The problem =>
For the material that follows, return exactly the lines from the one with "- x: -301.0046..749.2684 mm" through the one with "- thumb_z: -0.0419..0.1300", both ends included.

** Opening Collected data block **

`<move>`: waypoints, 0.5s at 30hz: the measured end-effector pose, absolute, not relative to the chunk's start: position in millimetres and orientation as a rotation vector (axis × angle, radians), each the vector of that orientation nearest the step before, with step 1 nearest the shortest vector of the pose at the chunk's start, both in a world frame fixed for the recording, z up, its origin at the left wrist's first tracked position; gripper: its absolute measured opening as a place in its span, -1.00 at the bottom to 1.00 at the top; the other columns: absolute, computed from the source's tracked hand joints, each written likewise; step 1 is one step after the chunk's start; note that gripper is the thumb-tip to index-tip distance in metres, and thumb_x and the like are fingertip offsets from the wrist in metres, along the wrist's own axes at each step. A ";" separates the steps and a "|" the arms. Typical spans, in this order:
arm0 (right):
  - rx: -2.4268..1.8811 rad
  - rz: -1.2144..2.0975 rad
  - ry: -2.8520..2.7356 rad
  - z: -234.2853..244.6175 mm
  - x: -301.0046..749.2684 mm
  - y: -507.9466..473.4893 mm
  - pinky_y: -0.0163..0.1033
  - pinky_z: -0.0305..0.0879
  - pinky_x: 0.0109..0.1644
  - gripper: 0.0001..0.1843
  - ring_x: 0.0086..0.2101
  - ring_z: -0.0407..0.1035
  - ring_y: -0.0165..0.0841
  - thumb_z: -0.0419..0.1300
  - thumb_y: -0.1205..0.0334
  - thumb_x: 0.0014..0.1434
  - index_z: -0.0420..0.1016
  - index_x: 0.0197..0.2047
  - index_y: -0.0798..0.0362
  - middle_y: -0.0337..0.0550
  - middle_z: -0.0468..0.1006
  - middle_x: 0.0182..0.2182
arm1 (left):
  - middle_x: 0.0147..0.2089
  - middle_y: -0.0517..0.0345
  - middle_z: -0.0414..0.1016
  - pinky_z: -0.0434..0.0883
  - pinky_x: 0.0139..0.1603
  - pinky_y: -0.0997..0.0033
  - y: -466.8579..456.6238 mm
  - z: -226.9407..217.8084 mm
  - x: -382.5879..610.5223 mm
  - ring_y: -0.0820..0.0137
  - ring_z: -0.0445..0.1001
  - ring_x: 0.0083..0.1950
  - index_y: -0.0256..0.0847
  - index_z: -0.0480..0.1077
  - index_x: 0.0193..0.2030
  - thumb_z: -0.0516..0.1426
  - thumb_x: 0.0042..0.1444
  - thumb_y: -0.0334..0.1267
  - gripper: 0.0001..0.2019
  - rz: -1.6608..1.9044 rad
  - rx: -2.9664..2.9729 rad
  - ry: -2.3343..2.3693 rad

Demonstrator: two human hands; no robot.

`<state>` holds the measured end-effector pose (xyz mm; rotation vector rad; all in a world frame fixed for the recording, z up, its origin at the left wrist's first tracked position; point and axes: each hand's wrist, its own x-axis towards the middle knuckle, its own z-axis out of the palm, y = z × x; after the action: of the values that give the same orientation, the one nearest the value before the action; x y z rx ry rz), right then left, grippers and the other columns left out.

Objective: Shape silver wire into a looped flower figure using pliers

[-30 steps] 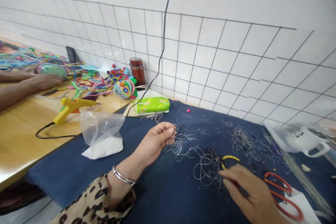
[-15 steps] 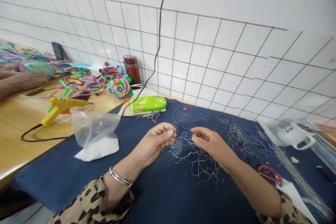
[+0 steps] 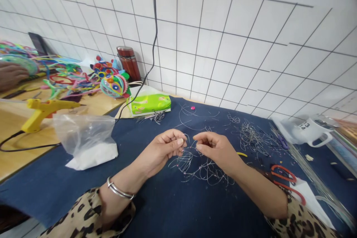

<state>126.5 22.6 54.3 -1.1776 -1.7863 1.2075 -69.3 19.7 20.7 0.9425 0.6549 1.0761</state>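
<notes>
My left hand, a silver bangle on its wrist, pinches a thin silvery wire between thumb and fingers. Close on its right, my right hand has thumb and forefinger together at another part of the wire. From both hands hangs a loose, looped wire piece with tiny pinkish dots along it, just above the dark blue cloth. The fingertips cover the exact spots being gripped.
Red-handled scissors lie by my right forearm. Wire tangles and a white mug are to the right. Leftward are a plastic bag of white material, a green tissue pack, a yellow glue gun and another person's hand.
My right hand has moved closer to my left and its fingertips have closed on the wire. The view has shifted rightward and down, so more of the scissors shows.
</notes>
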 end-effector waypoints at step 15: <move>-1.139 1.274 -1.614 53.2 128.2 22.2 -0.33 0.21 -0.39 -0.86 -0.48 0.19 -0.50 0.16 0.18 0.05 0.44 -0.36 0.07 -0.28 0.36 -0.51 | -0.30 0.12 0.42 0.32 -0.29 0.47 16.7 21.3 -65.6 0.47 0.37 -0.33 -0.20 0.38 -0.20 0.19 0.05 -0.20 -0.81 0.950 0.984 0.756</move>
<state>128.2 22.2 53.2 -1.1393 -1.6141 1.2741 -65.6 16.7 21.3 0.9845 0.7558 0.9497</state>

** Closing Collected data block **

Exercise result =>
  - x: -301.0046..749.2684 mm
  - y: -507.9466..473.4893 mm
  - pinky_y: -0.0163..0.1033
  - pinky_z: -0.0305..0.0879
  - pinky_x: 0.0109..0.1644
  - gripper: 0.0001..0.1843
  - ring_x: 0.0086..0.2101
  - ring_z: -0.0407..0.1035
  - ring_y: -0.0165..0.0841
  - thumb_z: -0.0419..0.1300

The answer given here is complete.